Six months ago, the Independent disclosed that a report by Dr Clive Smee, chief economic adviser to the Department of Health, had found that an advertising ban could reduce smoking by up to 5 per cent.

Yesterday, a series of books was launched by the Health Education Authority giving smoking statistics from every parliamentary constituency.

Knowsley North on Merseyside produced the highest percentage of deaths due to smoking, 23.8 per cent of all deaths. The lowest was Maidstone in Kent - 13.1 per cent.
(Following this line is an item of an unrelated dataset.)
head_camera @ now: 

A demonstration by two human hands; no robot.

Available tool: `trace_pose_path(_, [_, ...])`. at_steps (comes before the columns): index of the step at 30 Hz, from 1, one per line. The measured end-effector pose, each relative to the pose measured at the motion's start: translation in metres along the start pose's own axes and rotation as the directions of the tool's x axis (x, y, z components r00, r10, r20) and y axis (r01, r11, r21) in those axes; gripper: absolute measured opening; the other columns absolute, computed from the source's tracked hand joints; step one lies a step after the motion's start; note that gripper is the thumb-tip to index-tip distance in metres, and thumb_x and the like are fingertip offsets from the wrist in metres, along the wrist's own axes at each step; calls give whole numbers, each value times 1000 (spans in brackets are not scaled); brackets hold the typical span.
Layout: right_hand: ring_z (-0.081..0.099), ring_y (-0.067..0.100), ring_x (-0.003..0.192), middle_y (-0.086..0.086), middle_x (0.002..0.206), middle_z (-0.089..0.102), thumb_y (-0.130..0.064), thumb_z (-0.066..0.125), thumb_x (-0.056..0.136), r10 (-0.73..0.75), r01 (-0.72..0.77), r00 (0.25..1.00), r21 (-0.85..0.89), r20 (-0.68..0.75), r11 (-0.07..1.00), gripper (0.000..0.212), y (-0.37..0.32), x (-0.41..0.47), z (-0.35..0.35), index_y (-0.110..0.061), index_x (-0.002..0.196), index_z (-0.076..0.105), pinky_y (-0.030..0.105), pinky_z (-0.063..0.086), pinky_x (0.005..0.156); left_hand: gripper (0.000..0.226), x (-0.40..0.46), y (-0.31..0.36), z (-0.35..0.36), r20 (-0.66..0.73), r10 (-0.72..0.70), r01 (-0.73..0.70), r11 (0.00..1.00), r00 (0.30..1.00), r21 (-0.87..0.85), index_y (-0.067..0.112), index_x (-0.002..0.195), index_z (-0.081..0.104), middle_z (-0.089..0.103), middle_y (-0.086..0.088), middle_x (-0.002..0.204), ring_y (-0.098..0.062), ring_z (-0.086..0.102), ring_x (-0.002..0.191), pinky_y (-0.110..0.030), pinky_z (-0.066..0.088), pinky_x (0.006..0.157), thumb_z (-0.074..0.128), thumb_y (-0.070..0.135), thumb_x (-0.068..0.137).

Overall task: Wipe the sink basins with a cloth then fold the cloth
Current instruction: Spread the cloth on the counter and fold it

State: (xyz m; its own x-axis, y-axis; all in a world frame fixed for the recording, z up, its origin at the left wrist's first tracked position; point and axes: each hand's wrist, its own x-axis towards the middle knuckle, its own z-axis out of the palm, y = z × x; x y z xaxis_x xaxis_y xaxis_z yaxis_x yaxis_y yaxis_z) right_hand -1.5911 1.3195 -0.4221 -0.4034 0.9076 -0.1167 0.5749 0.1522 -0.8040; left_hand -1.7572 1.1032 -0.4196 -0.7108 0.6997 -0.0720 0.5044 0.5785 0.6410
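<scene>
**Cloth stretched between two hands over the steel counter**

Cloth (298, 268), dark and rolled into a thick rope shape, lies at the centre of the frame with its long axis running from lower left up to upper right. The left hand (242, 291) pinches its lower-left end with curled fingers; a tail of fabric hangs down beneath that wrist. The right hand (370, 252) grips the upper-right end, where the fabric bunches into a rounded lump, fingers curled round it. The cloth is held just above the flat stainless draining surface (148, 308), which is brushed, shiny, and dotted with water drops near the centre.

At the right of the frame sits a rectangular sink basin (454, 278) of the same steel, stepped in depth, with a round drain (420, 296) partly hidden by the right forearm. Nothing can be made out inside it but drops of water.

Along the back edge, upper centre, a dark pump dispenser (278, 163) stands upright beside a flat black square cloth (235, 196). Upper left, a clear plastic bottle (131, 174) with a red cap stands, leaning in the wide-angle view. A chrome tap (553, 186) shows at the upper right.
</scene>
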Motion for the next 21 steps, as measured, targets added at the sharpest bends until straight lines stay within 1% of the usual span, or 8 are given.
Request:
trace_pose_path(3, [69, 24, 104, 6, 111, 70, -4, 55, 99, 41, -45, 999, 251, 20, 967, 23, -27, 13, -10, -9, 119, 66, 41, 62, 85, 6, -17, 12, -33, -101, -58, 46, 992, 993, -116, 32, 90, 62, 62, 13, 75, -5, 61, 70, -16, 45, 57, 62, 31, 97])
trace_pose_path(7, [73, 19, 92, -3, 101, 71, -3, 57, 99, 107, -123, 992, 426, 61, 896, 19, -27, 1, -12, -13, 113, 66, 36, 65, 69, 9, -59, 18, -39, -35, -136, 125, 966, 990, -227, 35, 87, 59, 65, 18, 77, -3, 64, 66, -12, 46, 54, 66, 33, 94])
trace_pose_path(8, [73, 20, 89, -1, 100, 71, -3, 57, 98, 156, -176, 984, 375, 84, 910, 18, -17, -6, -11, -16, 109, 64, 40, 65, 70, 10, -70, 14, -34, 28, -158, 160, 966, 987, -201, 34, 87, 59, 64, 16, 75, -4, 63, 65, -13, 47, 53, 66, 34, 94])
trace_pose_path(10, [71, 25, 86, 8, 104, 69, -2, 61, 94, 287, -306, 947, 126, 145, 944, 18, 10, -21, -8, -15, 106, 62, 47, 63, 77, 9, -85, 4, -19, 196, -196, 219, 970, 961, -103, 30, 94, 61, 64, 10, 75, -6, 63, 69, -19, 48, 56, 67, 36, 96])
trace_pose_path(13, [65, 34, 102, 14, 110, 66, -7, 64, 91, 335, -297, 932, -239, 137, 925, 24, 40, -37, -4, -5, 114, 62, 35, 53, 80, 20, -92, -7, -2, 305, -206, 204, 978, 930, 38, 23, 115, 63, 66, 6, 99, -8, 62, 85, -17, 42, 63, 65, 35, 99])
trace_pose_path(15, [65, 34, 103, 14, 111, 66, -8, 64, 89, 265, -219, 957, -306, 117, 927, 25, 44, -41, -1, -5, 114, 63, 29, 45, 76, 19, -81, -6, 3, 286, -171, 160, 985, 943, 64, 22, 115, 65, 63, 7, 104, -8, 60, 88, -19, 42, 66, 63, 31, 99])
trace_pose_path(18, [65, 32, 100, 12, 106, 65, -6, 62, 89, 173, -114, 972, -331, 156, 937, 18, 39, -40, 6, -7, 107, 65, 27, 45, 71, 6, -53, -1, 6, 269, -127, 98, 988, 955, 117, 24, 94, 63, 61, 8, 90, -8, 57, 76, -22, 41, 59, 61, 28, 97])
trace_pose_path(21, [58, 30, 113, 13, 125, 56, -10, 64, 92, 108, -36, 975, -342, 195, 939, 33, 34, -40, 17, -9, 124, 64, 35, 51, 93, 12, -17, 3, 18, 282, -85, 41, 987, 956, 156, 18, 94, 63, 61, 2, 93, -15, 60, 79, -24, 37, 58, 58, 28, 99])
In 49 per cent of English and Welsh households, at least one parent smokes. During pregnancy, 14 per cent of women smoke; 15 per cent smoke and live with a partner who smokes, and 19 per cent are non-smokers but live with smokers.

Dr Warren Lenney, paediatrician at the Royal Alexandra Hospital for Sick Children, Brighton, said at the launch of the books: 'It is only in the last few years that research has come out about the impact of smoking on the health of young babies and children.'

He said it was estimated that about 4,000 spontaneous abortions a year were a result of smoking among pregnant women, and that the baby of a woman smoking 20 to 30 cigarettes a day risked being 300 to 400 grams (9 to 12oz) lighter. Other research has shown that up to a quarter of sudden infant deaths could be directly or indirectly attributed to mothers smoking in pregnancy or mothers or fathers smoking after the birth of their child.

'The risk of asthma doubles in children because of passive smoking; some 30 per cent of glue ear cases, the commonest cause of deafness in children, have their origins in smoking; and eczema, hay fever and other common allergies increase fivefold in children whose parents smoke, compared to the general population,' Dr Lenney said.

Donald Reid, director of programmes at the Health Education Authority, said that the Government's target to reduce smoking from 30 per cent to 20 per cent of the population by 2000 could only be reached if a range of measures was taken.

'Probably it will not be achieved without an advertising ban, although simply to have an advertising ban would not be the only answer,' Mr Reid said.